INFORMATION PROVIDED:
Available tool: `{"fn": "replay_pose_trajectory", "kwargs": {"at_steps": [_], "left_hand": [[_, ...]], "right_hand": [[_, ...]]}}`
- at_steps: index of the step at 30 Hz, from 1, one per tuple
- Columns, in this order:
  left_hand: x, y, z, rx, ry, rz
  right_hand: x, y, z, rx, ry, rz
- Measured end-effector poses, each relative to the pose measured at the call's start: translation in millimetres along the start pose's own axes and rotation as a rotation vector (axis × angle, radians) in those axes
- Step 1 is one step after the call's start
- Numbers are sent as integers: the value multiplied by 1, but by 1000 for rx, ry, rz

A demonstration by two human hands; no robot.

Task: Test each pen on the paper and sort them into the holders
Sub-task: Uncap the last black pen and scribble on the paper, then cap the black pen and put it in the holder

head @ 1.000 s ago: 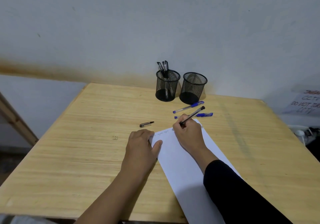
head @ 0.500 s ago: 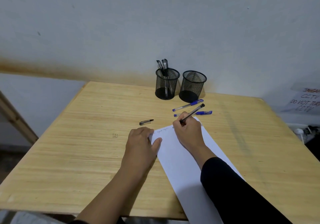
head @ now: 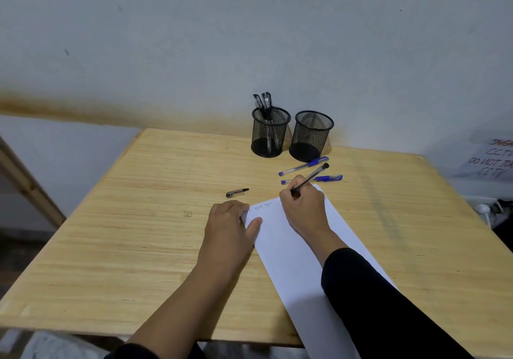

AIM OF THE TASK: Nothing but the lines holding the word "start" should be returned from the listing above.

YOUR RESPONSE:
- Measured end-effector poses, each relative to the pose measured at the call's start: translation in millimetres along the start pose's own axes and rotation as a rotation vector (axis × angle, radians) in those axes
- Step 1 is one step after the call's start

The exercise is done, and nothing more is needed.